# taz.de -- Rundfunk Berlin-Brandenburg: Im wahrsten Sinne kleiner
       
       > Die RBB-Intendantin will künftig „mit weniger Geld ein super Programm“
       > machen. Zur Not muss auch der Sendeturm an der Masurenallee verkauft
       > werden.
       
 (IMG) Bild: Steht zur Not gleich mit auf der Abschussliste: Der RBB-Turm an der Masurenallee
       
       Kleiner, dynamischer und flexibler werden soll der RBB, ist von der immer
       noch neuen Intendantin [1][Ulrike Demmer] am Montagmorgen im Presseraum des
       Brandenburger Landtags zu hören. Was das Adjektv „kleiner“ wortwörtlich
       bedeuten könnte, wird erst bei einer späteren Antwort zur Zukunft der
       RBB-Immobilien deutlich: Da schließt Demmer tatsächlich nicht aus, dass
       auch das straßenbildprägende, 14 Stockwerke hohe Fernsehzentrum an der
       Masurenallee verkauft werden könnte.
       
       Alle Immobilien des Senders würden überprüft, sagt sie und bestätigt einen
       zusätzlichen Finanzierungsbedarf von 150 Millionen Euro. Ziel soll es sein,
       „mit weniger Geld ein super Programm zu machen“ – die Quadratur des Kreises
       also.
       
       Im Brandenburger Landtag spielt die Debatte um den RBB derzeit eine weit
       größere Rolle als im Berliner Abgeordnetenhaus. Ein Untersuchungsausschuss
       befasst sich dort mit den Vorgängen um Demmers Vorgängerin [2][Patricia
       Schlesinger] und streitet mit dem Sender um die Herausgabe eines vom RBB
       beauftragten Gutachtens.

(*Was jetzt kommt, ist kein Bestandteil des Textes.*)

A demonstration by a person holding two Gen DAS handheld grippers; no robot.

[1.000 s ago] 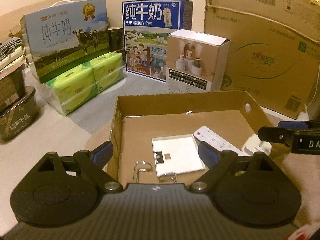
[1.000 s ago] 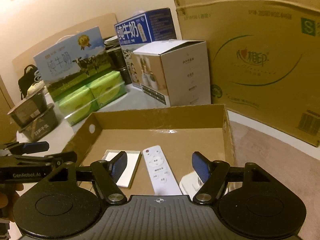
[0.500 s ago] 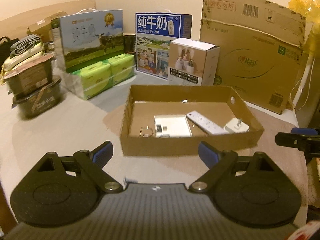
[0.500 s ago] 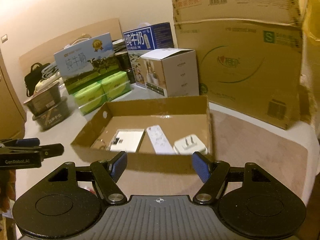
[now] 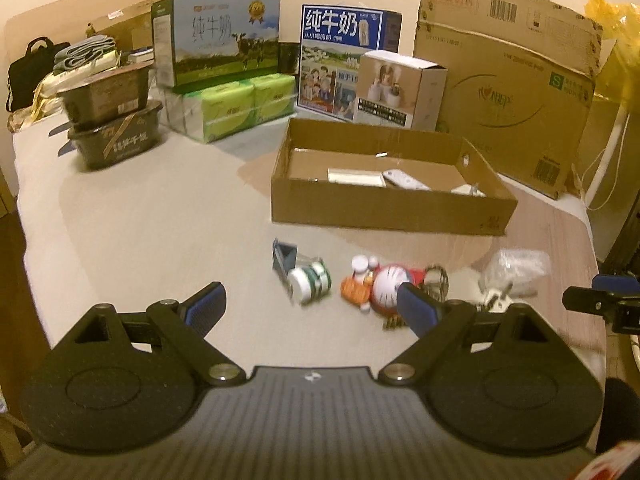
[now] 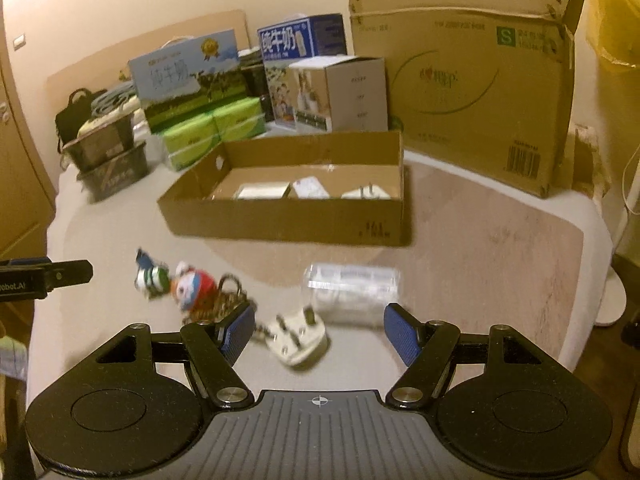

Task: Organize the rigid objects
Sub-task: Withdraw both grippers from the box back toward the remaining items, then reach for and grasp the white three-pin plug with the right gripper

Da hatte das Landgericht Potsdam zunächst
       angeordnet, den Bericht herauszugeben, setzte das aber am Montag bis zu
       einer Entscheidung am Oberlandesgericht wieder aus.
       
       Demmer sieht es nicht als mangelnde Transparenz, dass der Sender das
       Gutachten nicht veröffentlichen will – „kein anderer Sender hat so viel
       Transparenz gezeigt wie der RBB in der Krise“. Für sie verstößt es aber
       gegen die gesetzlich vorgegebene Staatsferne des Senders, wenn der
       Landtagsausschuss ihr den Bericht abverlangt. „Auch wenn der RBB mal was
       falsch gemacht hat, ist es nicht in Ordnung, dass die Politik jetzt in
       unseren Aktenschrank langt.“
       
       ## „Mal was falsch gemacht“
       
       Nun lässt sich streiten, ob es angemessen ist, den Skandal um ihre
       Vorgängerin und weitere Führungskräfte als „mal was falsch gemacht“ zu
       bezeichnen. Staatsferne ist aber ein Begriff, mit dem Demmer sich auch
       gegen Festlegungen zum Entwurf des künftigen [3][Rundfunkvertrags der
       Länder Berlin und Brandenburg] wehrt.
       
       Wenn dort wie nun vorgesehen festgeschrieben wird, wie lange der RBB sein
       Programm zwischen den beiden Ländern aufzuspalten habe und dass in
       Brandenburg an der Havel ein zusätzliches Büro einzurichten sei, geht das
       für sie gar nicht: „Alles, was das Programm festlegt, ist ein Eingriff.“
       
       Demmer hält es zwar nach eigenen Worten ebenfalls für richtig, mehr auf
       Regionales zu setzen – aber wie und wodurch, soll der Sender selbst
       entscheiden können. Wobei es laut Demmer nicht stimmt, dass Brandenburg
       bisher weniger Sendezeit abbekomme als Berlin. Sie habe sich die Auflistung
       der Sendeminuten angeschaut – „das ist ziemlich gerecht verteilt“. Sie
       könne aber nachvollziehen, dass in den vergangenen Jahren, als der RBB als
       „der Hauptstadtsender“ vermarktet wurde, ein anderer Eindruck entstand.
       
       Ob aus Überzeugung oder bloß wegen der Wirkung des angestrebten RBB in
       kleinerem Format: Statt einer Limousine war Demmer zum Termin am Landtag
       einem Renault-Kleinwagen entstiegen.